Try it: Scan the material below for the string "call", and copy every line where it shows up.

Excerpted records:

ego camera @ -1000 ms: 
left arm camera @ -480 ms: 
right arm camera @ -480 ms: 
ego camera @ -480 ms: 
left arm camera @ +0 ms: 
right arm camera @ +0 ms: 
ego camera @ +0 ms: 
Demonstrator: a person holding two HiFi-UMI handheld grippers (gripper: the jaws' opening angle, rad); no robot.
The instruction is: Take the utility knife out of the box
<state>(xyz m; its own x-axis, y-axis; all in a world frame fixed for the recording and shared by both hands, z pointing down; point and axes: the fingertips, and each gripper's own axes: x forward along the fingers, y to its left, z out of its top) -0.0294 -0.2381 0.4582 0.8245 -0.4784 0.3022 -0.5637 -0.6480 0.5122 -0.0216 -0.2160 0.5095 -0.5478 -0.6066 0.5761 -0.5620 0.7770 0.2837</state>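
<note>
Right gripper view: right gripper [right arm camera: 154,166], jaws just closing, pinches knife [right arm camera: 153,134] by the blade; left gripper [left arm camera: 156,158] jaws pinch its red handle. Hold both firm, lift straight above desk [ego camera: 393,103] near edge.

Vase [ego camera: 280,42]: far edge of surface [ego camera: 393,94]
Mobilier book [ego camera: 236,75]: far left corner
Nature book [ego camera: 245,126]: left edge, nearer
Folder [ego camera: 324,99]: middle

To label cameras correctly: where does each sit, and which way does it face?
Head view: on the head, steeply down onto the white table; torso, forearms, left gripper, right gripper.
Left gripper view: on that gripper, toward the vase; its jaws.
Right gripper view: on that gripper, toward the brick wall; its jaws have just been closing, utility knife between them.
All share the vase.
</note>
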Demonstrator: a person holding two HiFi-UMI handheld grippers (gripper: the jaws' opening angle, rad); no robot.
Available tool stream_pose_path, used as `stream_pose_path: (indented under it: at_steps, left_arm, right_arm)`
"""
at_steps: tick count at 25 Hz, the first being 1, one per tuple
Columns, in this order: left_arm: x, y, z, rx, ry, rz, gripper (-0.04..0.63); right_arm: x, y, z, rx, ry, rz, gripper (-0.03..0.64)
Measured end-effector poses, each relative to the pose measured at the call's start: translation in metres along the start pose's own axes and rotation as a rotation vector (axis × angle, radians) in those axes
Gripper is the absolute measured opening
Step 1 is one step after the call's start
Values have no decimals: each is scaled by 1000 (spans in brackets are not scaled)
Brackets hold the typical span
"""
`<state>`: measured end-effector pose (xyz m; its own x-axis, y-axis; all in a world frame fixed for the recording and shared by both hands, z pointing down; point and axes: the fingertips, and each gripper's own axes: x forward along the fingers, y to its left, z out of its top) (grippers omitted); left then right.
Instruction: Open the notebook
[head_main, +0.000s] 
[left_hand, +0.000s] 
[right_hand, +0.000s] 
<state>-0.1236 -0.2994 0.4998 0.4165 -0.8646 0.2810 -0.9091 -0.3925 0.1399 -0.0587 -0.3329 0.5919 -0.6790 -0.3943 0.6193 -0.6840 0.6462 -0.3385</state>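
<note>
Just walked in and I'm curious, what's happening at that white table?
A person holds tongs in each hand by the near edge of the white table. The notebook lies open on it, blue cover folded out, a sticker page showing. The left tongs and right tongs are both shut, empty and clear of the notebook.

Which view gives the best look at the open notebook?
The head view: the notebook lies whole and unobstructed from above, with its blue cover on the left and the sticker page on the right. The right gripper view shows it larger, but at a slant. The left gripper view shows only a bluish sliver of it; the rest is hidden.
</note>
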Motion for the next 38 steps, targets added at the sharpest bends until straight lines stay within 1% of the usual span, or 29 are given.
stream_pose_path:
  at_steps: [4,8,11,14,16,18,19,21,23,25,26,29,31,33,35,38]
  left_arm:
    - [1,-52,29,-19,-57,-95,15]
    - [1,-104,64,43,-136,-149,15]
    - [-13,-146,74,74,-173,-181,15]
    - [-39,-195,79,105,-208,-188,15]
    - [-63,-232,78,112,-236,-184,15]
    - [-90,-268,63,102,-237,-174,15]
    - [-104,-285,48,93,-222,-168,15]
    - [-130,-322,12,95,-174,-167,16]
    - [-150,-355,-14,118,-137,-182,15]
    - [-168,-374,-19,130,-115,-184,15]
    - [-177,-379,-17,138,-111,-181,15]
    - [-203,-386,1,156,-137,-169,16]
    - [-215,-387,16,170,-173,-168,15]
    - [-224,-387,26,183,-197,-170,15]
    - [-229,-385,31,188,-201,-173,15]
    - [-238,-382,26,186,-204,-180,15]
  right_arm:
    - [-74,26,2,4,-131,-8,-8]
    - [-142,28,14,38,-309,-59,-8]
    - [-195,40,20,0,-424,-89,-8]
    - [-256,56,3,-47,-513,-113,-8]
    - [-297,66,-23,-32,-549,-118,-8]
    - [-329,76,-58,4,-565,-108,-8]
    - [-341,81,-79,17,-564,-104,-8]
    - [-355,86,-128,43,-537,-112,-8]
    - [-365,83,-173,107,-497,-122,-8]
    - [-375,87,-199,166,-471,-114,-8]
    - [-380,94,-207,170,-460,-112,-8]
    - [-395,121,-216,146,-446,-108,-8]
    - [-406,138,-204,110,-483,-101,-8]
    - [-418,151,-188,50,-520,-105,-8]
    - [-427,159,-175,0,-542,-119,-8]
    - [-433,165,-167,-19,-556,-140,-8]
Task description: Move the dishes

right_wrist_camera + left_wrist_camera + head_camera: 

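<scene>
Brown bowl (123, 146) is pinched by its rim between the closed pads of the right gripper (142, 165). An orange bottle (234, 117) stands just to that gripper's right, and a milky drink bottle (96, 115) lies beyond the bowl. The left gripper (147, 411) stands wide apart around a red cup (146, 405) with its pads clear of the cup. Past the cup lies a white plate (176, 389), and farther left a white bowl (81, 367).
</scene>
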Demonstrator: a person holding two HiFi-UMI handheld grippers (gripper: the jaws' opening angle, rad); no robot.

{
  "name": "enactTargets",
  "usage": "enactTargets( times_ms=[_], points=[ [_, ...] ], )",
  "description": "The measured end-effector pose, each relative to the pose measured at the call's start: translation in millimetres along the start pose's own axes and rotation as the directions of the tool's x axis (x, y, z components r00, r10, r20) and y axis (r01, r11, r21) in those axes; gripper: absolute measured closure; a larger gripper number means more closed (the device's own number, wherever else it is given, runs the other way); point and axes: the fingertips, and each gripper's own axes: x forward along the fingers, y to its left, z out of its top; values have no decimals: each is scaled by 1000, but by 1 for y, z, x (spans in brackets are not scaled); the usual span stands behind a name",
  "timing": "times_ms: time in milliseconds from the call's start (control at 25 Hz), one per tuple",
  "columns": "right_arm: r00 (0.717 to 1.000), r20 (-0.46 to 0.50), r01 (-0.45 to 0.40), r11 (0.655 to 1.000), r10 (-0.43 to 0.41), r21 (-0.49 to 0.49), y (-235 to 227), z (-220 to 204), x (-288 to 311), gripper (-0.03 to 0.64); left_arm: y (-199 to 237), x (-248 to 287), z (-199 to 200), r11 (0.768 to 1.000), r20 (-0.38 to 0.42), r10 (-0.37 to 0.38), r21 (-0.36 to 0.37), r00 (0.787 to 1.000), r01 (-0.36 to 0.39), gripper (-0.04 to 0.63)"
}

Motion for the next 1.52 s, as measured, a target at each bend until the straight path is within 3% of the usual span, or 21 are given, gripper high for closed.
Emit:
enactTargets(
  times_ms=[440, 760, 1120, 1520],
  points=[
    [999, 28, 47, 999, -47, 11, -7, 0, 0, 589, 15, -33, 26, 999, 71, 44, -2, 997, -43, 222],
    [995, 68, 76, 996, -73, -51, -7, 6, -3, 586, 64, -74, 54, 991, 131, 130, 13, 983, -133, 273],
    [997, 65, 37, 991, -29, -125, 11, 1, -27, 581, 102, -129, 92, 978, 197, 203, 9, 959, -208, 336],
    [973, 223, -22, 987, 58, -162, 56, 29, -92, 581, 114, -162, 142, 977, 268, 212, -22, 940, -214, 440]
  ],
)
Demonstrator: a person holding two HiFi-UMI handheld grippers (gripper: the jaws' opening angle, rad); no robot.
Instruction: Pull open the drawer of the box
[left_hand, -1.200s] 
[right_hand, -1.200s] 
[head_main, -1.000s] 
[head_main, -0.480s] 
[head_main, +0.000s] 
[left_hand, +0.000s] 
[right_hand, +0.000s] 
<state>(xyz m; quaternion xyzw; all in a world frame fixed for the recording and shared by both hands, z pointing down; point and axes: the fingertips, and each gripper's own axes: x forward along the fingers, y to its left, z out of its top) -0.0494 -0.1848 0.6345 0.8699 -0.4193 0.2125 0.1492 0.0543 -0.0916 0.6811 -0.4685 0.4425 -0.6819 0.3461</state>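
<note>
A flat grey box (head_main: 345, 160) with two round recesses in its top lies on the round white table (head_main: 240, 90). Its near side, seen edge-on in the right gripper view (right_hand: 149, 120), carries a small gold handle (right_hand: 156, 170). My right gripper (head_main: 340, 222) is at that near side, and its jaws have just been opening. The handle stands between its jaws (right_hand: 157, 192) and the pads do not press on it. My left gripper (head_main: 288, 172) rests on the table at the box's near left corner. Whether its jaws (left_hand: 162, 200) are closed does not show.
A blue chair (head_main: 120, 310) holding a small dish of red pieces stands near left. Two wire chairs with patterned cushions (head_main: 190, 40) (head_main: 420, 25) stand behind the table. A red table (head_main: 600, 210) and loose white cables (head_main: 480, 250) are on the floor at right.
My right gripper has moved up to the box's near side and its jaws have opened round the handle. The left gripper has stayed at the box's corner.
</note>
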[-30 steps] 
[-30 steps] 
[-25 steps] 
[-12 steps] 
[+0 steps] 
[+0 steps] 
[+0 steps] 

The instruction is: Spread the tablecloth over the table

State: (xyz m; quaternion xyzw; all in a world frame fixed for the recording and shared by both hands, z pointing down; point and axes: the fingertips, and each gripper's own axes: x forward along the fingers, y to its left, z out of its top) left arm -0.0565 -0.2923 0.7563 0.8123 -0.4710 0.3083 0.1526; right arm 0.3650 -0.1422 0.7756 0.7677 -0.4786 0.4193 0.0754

Result for this task:
Measured end-effector poses, each relative to the pose measured at the call's start: translation in metres along the start pose's own axes and rotation as a rotation vector (axis × angle, radians) in those axes
Step 1 is one step after the call's start
  "description": "The measured end-effector pose, each relative to the pose measured at the call's start: translation in millimetres along the start pose's own axes and rotation as the directions of the tool's x axis (x, y, z components r00, r10, r20) and y axis (r01, r11, r21) in those axes; gripper: absolute measured closure; a larger gripper number means more closed (the device's own number, wherever else it is given, runs the other way); point and axes: the fingertips, and each gripper's own axes: x forward along the fingers, y to its left, z out of its top; values have no decimals: each is scaled by 1000, but by 1 for y, z, x (spans in brackets are not scaled); the usual span stands behind a name",
  "timing": "times_ms: time in milliseconds from the call's start (control at 25 Hz), one per tuple",

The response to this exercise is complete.